Imagine you have lost your job. Perhaps, you have children to feed or you have sick parents to take care of. Little money has been saved and debt is starting to slowly pile up. This is financial crisis creeping up on you. It’s not an easy feat but here are some actions that can help lighten the situation and prevent it from getting worse.
Determine how much money you currently have. Check your bank accounts, your retirement plan and your other sources of income. You might also want to estimate the values of your properties – cars and houses. Then, total your debts from credit cards, mortgages and student loans.
Call your creditors.
Let your creditors know your financial situation. Negotiate so they can grant you lower monthly payments just until you get your finances sorted out. If they initially refuse, speak to a supervisor or a manager. Creditors are often more forgiving when they see you attempt to pay even a little.

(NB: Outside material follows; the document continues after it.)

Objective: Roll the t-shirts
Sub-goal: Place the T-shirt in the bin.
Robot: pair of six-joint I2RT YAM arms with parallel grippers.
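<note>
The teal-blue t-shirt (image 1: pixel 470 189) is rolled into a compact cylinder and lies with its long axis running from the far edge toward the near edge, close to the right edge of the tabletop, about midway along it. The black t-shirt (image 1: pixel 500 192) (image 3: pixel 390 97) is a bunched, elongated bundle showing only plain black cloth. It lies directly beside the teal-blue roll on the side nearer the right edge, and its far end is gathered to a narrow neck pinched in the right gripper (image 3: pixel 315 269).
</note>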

Change your spending habits.
Cancel all your unnecessary memberships and subscriptions. Avoid pricey restaurants, shops and boutiques. If you are used to shopping at upscale markets, this is the time you have to explore discount markets. You might also need to switch to more affordable product brands.
Split the rent.
Rent usually takes the most of every renter’s salary. So, to free up some money, find a roommate you can split your rent with. This will cut your housing cost by 20-50 percent.

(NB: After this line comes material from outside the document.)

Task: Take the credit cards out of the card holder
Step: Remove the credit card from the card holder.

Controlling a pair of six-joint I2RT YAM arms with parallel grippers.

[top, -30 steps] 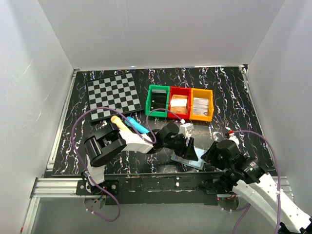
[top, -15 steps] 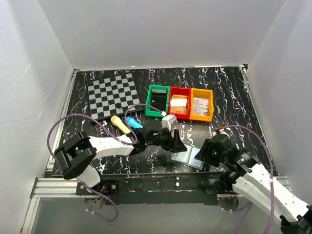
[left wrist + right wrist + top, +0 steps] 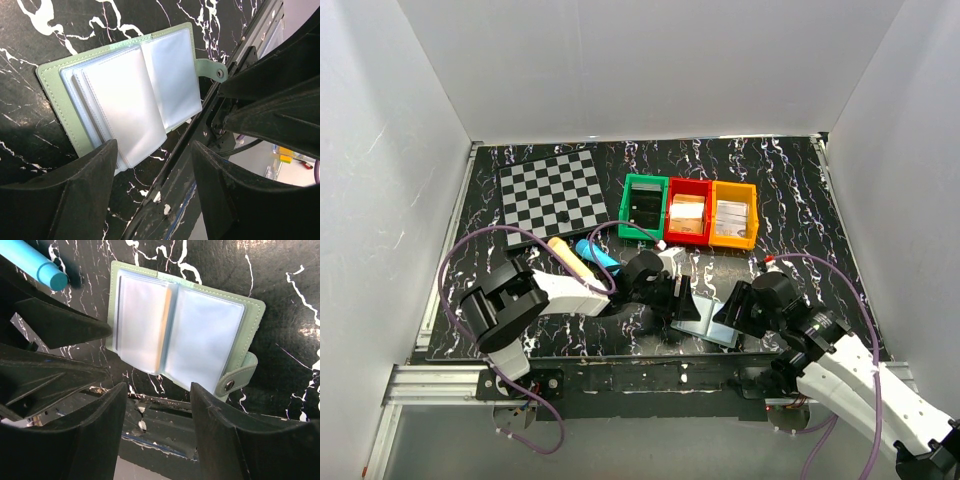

If things get more out of hand, you might want to consider selling that expensive new car and instead buy an older but equally reliable car. During these times, it’s more important to weigh your needs over your wants.
Let your family know.
Lastly, be honest about your situation with your family. You might need to cut off on extra-curricular activities such as music lessons or summer camps. And if your kids are old enough to get part-time jobs, encourage them to do so. No family can’t beat financial crisis if they work towards addressing the situation together.